Hi I am new to Hadoop and NoSQL technologies. I started learning with world-count program by reading file stored in HDFS and and processing it. Now I want to use Hadoop with MongoDB. Started program from here .
Now here is confusion with me that it stores mongodb data on my local file system, and read data from local file system to HDFS in map/reduce and again write it to mongodb local file system. When I studied HBase, we can configure it to store it's data on HDFS, and hadoop can directly process it on HDFS(map/reduce). How to configure mongodb to store it's data on HDFS.
I think it is better approach to store data in HDFS for fast processing. Not in the local file system. Am I right?

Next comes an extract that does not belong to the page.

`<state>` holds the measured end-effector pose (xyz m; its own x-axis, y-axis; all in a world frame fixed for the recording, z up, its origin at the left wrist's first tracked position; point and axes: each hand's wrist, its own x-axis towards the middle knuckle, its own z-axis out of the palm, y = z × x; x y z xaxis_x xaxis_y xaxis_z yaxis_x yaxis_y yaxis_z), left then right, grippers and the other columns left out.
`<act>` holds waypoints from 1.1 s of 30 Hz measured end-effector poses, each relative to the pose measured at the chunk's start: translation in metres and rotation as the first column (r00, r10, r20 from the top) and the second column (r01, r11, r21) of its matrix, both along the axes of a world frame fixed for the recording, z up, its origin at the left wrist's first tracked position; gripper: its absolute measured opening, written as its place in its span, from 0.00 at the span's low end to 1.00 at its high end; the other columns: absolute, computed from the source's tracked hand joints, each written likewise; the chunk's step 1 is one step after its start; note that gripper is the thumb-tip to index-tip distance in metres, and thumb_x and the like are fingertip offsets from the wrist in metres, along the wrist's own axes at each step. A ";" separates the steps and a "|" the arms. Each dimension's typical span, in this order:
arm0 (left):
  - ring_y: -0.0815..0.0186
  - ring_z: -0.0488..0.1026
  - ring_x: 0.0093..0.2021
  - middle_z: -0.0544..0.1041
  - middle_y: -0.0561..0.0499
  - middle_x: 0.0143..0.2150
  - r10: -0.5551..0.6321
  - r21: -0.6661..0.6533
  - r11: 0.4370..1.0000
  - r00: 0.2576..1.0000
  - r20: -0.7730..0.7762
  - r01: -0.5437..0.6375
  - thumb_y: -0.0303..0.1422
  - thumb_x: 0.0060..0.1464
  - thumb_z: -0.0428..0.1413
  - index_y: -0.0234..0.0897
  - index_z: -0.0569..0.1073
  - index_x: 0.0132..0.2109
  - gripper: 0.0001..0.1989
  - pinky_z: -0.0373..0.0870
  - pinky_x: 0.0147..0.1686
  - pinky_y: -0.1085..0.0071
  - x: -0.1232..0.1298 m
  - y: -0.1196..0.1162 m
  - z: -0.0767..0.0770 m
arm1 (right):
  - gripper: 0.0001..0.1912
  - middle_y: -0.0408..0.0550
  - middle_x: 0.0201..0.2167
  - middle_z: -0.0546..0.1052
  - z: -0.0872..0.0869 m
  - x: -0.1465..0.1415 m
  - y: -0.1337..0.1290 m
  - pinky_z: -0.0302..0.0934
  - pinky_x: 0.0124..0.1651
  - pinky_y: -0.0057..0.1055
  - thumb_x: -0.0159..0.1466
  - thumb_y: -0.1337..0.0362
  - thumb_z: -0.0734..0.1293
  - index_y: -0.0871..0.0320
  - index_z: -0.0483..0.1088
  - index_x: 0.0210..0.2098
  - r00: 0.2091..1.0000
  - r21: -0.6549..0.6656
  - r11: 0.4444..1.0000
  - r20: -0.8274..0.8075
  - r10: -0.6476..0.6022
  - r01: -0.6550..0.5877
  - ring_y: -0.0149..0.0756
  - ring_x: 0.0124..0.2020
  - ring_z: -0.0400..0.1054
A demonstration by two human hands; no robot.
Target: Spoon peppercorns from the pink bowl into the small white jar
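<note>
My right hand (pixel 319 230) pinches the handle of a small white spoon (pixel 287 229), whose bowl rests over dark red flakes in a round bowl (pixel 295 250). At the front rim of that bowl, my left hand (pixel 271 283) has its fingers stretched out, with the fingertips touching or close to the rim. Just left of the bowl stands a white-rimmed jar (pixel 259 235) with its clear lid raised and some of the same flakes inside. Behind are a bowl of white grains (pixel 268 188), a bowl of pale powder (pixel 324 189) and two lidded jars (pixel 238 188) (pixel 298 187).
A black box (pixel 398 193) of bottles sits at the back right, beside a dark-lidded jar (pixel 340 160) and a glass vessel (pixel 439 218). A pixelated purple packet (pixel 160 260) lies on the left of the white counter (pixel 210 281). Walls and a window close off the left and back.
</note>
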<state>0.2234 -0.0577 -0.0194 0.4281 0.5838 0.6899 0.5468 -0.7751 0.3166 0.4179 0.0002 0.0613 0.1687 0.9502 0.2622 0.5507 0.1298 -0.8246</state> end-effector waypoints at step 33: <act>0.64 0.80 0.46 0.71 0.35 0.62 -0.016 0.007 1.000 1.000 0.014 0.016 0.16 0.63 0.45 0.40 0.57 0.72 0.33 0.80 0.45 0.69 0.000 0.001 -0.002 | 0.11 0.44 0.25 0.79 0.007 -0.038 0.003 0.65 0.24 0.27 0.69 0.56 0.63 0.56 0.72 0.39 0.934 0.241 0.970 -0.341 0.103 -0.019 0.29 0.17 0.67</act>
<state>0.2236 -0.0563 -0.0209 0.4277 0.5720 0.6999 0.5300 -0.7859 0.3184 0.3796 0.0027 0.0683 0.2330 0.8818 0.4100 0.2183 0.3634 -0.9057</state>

Please clear my concept if I am going in wrong direction.
MongoDB isn't built to work on top of HDFS and it's not really necessary since Mongo already has its own approach for scaling horizontally and working with data stored across multiple machines.
A better approach if you need to work with MongoDB and Hadoop is to use MongoDB as the source of your data but process everything in Hadoop (which will use HDFS for any temporary storage). Once your done processing the data you can write it back to MongoDB, S3, or wherever you want.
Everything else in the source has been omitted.